Mais uma vez o silêncio tomou conta, seus olhares ficaram vazios; a dupla se levanta de seus assentos e vão andando para fora do parque, eles seguem caminhos separados, provavelmente, estavam indo para suas casas, só não sabiam que tinham alguém com eles durante toda a conversa e momento que estavam juntos.

* * *

Naquele mesmo dia, mais cedo, Romy se encontrou com Stewart e os outros, ele estava exausto e contou exatamente o que houve na noite anterior, deixando o clima pesado, a partir daquele momento eles iriam agir cautelosamente para reunir provas, e expor tudo o que estava acontecendo.
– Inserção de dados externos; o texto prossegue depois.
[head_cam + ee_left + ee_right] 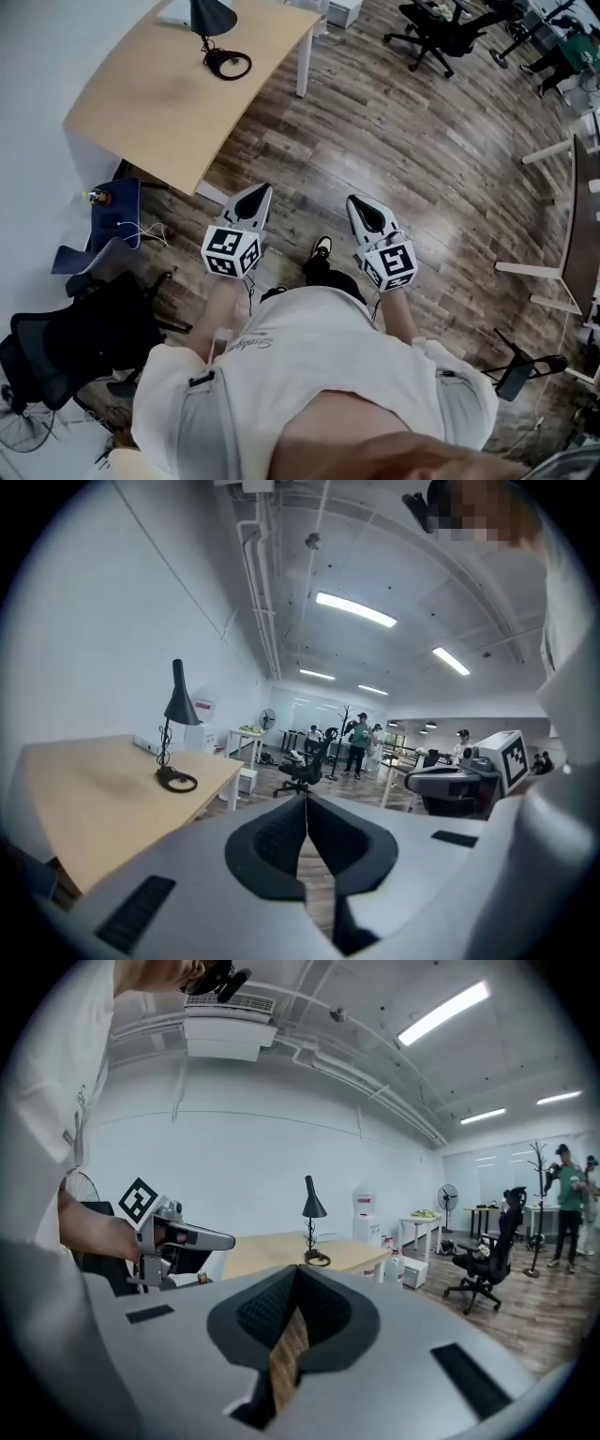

O detetive mostrou todas as evidências que ele coletou todo esse tempo, mostrando as fotos dos jornais e anotações que ele conseguiu; todos teriam que investigar em sigilo de Smith e Roger, pois a dupla matou dois policiais, Wesley e Henry, por motivos desconhecidos, mas que poderiam, possivelmente, ter a ver com os dois estarem investigando-os faz um tempo; então para prevenir de que algo ruim acontecesse eles iriam manter aquela investigação sobre sigilo.

— Alguns de vocês sabem onde está Ethan? — Diz Romy, olhando para sua equipe recém-formada.

— Não, parece até que ele sumiu… — Diz Stewart, parecendo um pouco preocupado. — A gente vai ter que esperar algo acontecer, ou ele se mostrar, para que possamos continuar com as nossas investigações de forma segura.

— Entendo, eu tenho a impressão de que eu posso ter deixado passar algum detalhe naquela cabana… — Diz Romy, meio pensativo quanto ao que deveria fazer.

— Eu e Ted podemos ir até lá e procurar mais pelo local. — Diz uma policial mulher entre eles, a mesma que foi responsável por prender Natalie Ouellette, ela estava ao lado de outro policial que acenou a cabeça em concordância.

— Pode funcionar, mas a gente vai ter que apresentar um álibi para a ausência de vocês, já que, provavelmente, terão que se ausentar por um tempo até que voltem para cá novamente. — Explica Romy, pensando nas possibilidades e caminhos que a investigação poderia tomar.

— Pode deixar essa parte comigo. — Diz Stewart finalizando aquela reunião por ali.